Sometimes overly attuned. It’s pretty common now for those on the left to refer to “Latinx” communities, even though polls have shown that the term is almost universally rejected by Latinos themselves.

Five years ago, U.S. House Republicans defeated a Democratic amendment that would have replaced the terms “alien” and “illegal alien” in federal law with “foreign national” and “undocumented foreign national.”

But on Monday, the Biden administration ordered federal immigration and border agencies not to use the terms “alien,” “illegal alien” or “assimilation.” Conservatives who have been beating Biden up over the border crisis might think the administration could spend its time more wisely on matters other than the optics of language.

However, those on the left often insist that their safety is threatened by the utterance of offensive or contrary ideas. In 2017, a survey of college students found that 81 percent agreed with the idea “words can be a form of violence.”

Justice Must Be Done

Last summer, news outlets across the country (including Governing) swiftly changed their style regarding the word "Black." Now the word is commonly capitalized to make it clear that it describes not color but a group of people with a shared lineage and culture. This change — an echo of W.E.B. Du Bois’ insistence a century ago that the word “Negro” be capitalized — came about, in fact, in response to the racial justice protests triggered by George Floyd’s murder.

Here I say "murder" because Derek Chauvin has been convicted of that crime.
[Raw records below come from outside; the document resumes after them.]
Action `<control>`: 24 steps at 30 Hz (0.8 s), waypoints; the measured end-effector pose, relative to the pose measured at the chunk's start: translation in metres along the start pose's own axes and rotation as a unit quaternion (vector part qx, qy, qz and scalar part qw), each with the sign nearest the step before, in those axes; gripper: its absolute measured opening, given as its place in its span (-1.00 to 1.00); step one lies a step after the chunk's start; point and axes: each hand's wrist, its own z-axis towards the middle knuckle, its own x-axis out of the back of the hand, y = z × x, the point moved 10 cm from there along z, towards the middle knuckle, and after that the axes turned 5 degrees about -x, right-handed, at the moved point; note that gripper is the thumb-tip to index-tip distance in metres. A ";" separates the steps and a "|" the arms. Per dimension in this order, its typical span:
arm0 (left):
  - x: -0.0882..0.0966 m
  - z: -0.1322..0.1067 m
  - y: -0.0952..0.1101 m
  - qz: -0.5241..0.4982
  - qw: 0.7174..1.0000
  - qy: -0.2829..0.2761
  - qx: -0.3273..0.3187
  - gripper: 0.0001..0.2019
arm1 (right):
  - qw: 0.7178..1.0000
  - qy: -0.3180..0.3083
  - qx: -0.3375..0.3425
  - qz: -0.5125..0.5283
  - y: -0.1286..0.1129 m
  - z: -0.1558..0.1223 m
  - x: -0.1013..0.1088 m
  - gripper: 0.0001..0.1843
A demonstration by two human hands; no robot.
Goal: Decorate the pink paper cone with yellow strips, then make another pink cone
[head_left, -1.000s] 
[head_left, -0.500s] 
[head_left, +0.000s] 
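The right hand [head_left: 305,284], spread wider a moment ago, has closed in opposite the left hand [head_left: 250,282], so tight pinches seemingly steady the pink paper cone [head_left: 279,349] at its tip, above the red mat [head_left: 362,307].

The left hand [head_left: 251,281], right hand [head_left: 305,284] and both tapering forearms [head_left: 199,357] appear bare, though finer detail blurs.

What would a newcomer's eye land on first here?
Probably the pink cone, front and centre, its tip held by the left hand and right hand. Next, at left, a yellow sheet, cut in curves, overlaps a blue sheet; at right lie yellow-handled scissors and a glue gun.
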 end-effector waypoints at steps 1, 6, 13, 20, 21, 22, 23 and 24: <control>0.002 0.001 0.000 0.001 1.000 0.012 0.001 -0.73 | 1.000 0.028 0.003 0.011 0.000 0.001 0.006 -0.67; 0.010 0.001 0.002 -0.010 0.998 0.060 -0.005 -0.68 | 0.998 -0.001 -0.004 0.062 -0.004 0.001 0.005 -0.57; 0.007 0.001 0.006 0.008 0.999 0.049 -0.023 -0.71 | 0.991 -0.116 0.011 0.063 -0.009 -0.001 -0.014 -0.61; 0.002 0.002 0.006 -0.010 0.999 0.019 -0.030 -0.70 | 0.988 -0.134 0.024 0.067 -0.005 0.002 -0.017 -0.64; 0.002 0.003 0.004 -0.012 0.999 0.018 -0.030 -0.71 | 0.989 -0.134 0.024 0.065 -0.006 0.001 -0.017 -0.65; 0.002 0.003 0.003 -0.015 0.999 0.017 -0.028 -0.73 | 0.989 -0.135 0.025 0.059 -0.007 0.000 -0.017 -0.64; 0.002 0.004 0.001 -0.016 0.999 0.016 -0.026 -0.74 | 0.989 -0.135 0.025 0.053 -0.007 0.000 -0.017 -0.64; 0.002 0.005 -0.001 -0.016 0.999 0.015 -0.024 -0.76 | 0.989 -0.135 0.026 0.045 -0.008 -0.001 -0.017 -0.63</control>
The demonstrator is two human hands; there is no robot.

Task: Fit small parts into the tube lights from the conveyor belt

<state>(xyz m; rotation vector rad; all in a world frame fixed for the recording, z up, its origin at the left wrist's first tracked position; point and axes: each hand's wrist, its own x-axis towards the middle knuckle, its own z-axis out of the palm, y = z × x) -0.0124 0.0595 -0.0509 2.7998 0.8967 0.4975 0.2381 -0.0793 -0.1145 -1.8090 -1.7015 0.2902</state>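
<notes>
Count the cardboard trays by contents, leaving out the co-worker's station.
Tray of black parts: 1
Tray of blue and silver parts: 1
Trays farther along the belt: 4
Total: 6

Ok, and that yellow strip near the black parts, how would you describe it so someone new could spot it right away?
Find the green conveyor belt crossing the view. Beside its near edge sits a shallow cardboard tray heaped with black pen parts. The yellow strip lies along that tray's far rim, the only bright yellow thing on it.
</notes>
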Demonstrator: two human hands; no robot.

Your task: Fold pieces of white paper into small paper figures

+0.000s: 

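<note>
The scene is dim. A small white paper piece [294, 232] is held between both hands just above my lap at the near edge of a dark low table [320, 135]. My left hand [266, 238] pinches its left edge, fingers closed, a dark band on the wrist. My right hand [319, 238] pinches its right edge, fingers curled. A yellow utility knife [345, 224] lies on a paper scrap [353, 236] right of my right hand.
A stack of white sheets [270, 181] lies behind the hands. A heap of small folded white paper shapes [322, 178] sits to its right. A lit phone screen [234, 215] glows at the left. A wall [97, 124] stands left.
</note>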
News outlets generally avoid the word murder unless and until there’s a conviction. With Floyd’s death, there was even some media hesitation about calling it a killing. After all, part of the defense’s contention was that he died for other reasons than Chauvin kneeling on his neck for more than nine minutes (a claim the jury quickly dismissed).

As soon as the verdict was announced, I saw tweets asking, “Now will you say George Floyd was murdered?” This demonstrates another impulse on the left. Progressives seek sensitivity when it comes to describing members of marginalized communities, but they demand blunt language when it comes to describing their opponents.

The term “racially charged” has come in for considerable derision in recent years, with progressives demanding that various statements be called out simply as racist. Similarly, President Trump’s critics were not satisfied unless many of his statements were labeled as lies and his false claims about election fraud be described with the Nazi-era term "Big Lie."

We all know that words matter. That’s why they trigger argument. The two parties are still split over the phrase “Black Lives Matter,” let alone the movement and policy goals it represents.

The slogan “no justice, no peace” has been deadeningly familiar at progressive rallies for years now. If the Chauvin verdict had gone the other way, we would no doubt be hearing it at rallies across the country today and through the weekend, at least. But in this case — if only in this case — justice was served.